Physics-based protein-structure prediction using a hierarchical protocol based on the UNRES force field: assessment in two blind tests

Abstract

Recent improvements in the protein-structure prediction method developed in our laboratory, based on the thermodynamic hypothesis, are described. The conformational space is searched extensively at the united-residue level by using our physics-based UNRES energy function and the conformational space annealing method of global optimization. The lowest-energy coarse-grained structures are then converted to an all-atom representation and energy-minimized with the ECEPP/3 force field. The procedure was assessed in two recent blind tests of protein-structure prediction. During the first blind test, we predicted large fragments of alpha and alpha+beta proteins [60-70 residues with C(alpha) rms deviation (rmsd) <6 A]. However, for alpha+beta proteins, significant topological errors occurred despite low rmsd values. In the second exercise, we predicted whole structures of five proteins (two alpha and three alpha+beta, with sizes of 53-235 residues) with remarkably good accuracy.

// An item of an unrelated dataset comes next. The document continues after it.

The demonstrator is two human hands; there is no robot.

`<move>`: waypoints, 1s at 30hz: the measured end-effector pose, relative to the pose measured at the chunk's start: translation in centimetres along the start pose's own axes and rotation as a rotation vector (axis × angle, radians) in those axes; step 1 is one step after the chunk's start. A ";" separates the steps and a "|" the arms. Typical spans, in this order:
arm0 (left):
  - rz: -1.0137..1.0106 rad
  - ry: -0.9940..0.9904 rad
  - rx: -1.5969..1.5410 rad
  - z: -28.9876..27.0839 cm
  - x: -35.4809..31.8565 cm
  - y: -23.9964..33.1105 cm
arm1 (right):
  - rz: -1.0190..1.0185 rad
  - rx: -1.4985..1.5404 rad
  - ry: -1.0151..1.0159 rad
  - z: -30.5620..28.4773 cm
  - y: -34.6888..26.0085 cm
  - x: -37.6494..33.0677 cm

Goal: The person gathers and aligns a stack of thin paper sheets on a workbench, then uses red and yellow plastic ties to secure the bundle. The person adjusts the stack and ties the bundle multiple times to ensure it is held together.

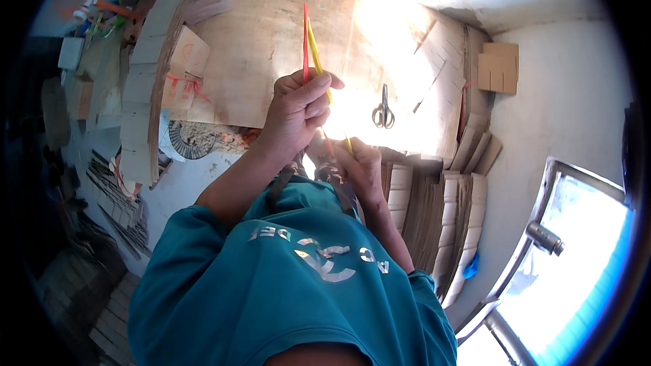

In particular, for the genomic target TM0487 (a 102-residue alpha+beta protein from Thermotoga maritima), we predicted the complete, topologically correct structure with 7.3-A C(alpha) rmsd. So far this protein is the largest alpha+beta protein predicted based solely on the amino acid sequence and a physics-based potential-energy function and search procedure. For target T0198, a phosphate transport system regulator PhoU from T. maritima (a 235-residue mainly alpha-helical protein), we predicted the topology of the whole six-helix bundle correctly within 8 A rmsd, except the 32 C-terminal residues, most of which form a beta-hairpin. These and other examples described in this work demonstrate significant progress in physics-based protein-structure prediction.

Fig. 1.

The best predicted structures of CASP5 targets T0149_2 (the C-terminal domain of T0149) (A) and T0129 (B) and CASP6 targets T0215 (C), T0281 (D), T0223_2 (the second domain of T0223) (E), T0230 (F), and T0198 (G). The correctly predicted parts of the structure are marked as cylinders (for α-helices), ribbons (for β-strands), and thick lines (loops and other unstructured regions), and the incorrectly predicted parts are shown as thin lines. The chains are colored from blue to red from the N to the C terminus.